Что же касается жены…
«Она мне не мать, – размышляла Грейс. – Мама умерла, и на этом все. И теперь я глубоко оскорбила мачеху, не сообщив ей, что мой муж не приедет ужинать. Надо было сказать так: „Угадайте, кого не будет за ужином?“» И при этой мысли она невольно улыбнулась.
– Не понимаю, что здесь смешного, – заметил отец, и Грейс подняла на него глаза.
– Совершенно ничего, – ответила она, снова погружаясь в свои мысли.
«Нет, родителей мы не выбираем, и да, мы должны – действительно должны – бережно относиться к тем, кто у нас остался, потому что кроме них у нас никого нет». А не это ли она делала по крайней мере несколько раз в месяц в течение нескольких лет с того самого дня, когда ее отец пригласил Еву Штейнборн на ужин в ресторан после концерта, где исполняли «Четыре последние песни» Рихарда Штрауса? И все же за все эти годы она ни разу не почувствовала ни малейшей теплоты со стороны Евы и не ощутила ни малейшего проявления интереса к себе или к Джонатану. «И все же я возвращаюсь, – размышляла она, – всегда исполняя свой долг и полная надежд на лучшее».
«Какая глупость с моей стороны».
И тут, пока отец по-прежнему сердито глядел на нее, а Ева убирала со стола массивную лишнюю тарелку, причудливо свернутую салфетку, столовое серебро и неимоверно тяжелые бокалы для вина и для воды, Грейс вдруг подумала, что вполне может прямо сейчас уйти, наплевав на все. Или же выразиться подобно тем недовольно уходящим знаменитостям, которые, надув и без того накачанные губы, заявляют: «Как же мне все обрыдло». Но эти слова так и не прозвучали. Вместо этого она произнесла:
– Папа, что-то не так. Мне очень страшно.

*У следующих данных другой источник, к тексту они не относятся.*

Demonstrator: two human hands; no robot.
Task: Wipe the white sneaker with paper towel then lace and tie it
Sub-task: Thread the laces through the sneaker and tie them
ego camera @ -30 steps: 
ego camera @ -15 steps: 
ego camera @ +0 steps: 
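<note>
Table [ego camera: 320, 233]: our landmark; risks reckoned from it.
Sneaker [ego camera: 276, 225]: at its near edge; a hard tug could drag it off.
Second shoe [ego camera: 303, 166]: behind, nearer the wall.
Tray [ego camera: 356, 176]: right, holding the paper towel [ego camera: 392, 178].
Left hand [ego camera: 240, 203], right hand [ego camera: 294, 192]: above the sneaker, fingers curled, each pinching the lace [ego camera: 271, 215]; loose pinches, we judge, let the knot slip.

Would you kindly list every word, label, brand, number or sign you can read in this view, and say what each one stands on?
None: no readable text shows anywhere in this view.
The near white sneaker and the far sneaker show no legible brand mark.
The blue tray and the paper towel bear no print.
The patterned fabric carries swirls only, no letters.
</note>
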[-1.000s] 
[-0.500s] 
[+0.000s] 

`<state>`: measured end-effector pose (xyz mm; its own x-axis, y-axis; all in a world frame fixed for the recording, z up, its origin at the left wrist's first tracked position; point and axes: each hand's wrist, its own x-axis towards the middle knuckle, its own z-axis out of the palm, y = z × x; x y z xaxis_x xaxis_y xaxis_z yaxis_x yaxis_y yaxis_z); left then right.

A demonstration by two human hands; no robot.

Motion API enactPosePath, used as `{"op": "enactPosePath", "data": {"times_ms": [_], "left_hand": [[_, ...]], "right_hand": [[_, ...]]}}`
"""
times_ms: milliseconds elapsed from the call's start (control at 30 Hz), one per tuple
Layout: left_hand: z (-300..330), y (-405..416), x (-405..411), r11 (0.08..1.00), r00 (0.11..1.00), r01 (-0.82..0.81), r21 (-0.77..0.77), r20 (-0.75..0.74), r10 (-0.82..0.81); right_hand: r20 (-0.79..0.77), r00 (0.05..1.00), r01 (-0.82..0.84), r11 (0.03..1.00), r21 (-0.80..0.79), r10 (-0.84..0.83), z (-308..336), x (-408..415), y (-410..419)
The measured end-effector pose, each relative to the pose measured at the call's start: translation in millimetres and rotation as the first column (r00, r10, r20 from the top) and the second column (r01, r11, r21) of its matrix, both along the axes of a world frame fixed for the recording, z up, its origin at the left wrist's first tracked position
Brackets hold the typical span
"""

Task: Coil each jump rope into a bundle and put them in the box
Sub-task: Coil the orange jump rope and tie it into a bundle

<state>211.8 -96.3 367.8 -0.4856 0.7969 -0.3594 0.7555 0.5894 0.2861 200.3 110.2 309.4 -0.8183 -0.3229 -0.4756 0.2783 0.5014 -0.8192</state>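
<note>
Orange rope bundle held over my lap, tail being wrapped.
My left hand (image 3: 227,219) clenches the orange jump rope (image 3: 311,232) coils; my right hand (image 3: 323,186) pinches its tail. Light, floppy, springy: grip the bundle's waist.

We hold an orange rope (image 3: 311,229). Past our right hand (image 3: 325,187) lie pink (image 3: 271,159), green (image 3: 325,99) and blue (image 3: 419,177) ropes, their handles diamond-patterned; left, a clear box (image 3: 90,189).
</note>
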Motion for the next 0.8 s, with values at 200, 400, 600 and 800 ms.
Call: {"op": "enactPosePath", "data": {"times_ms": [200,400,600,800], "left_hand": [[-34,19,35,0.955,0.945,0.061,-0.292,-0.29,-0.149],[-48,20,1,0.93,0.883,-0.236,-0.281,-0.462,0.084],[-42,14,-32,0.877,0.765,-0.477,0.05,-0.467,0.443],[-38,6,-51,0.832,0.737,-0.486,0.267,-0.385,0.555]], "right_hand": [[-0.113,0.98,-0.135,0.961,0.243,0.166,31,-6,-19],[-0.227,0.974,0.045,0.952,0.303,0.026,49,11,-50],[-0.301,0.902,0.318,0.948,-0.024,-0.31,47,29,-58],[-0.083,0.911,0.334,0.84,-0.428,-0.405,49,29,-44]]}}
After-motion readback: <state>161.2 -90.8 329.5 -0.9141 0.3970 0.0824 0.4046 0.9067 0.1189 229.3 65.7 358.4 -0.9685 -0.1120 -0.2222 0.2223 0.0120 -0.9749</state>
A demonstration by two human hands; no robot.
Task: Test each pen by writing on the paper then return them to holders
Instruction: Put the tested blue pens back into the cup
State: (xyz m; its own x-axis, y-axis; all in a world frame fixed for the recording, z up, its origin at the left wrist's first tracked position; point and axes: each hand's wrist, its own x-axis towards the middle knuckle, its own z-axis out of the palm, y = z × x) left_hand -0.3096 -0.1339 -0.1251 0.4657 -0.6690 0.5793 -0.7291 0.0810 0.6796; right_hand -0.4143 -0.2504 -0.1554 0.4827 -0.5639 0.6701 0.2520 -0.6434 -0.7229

Или нет, минутку: может, ей только хотелось так сказать. Может, она лишь собиралась это сказать, когда резкий звонок мобильного телефона из недр ее кожаной сумочки возвестил о малейшей вероятности спасения. Забыв обо всем – об отце, о выдержке характера, – Грейс сорвала сумочку с плеча и наклонилась над ней, лихорадочно вытаскивая оттуда кошелек, блокноты, бумажник, авторучки, айпад, который уже несколько месяцев не слушала, ключи, пропуск на экскурсию с классом на Эллис-Айленд, который все забывала вернуть, визитную карточку скрипичного мастера, которого Виталий Розенбаум рекомендовал, чтобы тот заменил инструмент, из которого Генри «вырос», на скрипку большего размера, – и все для того, чтобы ухватиться за тонкую соломинку надежды. Она, наверное, походила на животное, лихорадочно выискивающее пищу, или, возможно, на киногероя, у которого осталось несколько секунд, чтобы обезвредить бомбу, но она, возможно, не смогла бы остановиться, даже если бы захотела. «Не сбрасывай вызов! – лихорадочно твердила она. – Не смей сбрасывать вызов, Джонатан!»
Затем она вцепилась в аппарат, вытащила его наружу, словно жемчужину из морских глубин, и, моргая, уставилась на него, потому что дисплей показывал не стетоскоп, который она вопреки всему рассчитывала увидеть. (Да и как? Разве что Джонатан вернулся домой, достал запрятанный мобильник из прикроватного шкафчика и позвонил ей.) И не неизвестный номер из зоны Среднего Запада («Какой же я идиот! Где-то телефон посеял!»). На дисплее высветилось: «Полиция Нью-Йорка. Мендоза», – разумеется, самое раздражающее и неуместное из всего, что могло быть раздражающим и неуместным в теперешней ситуации.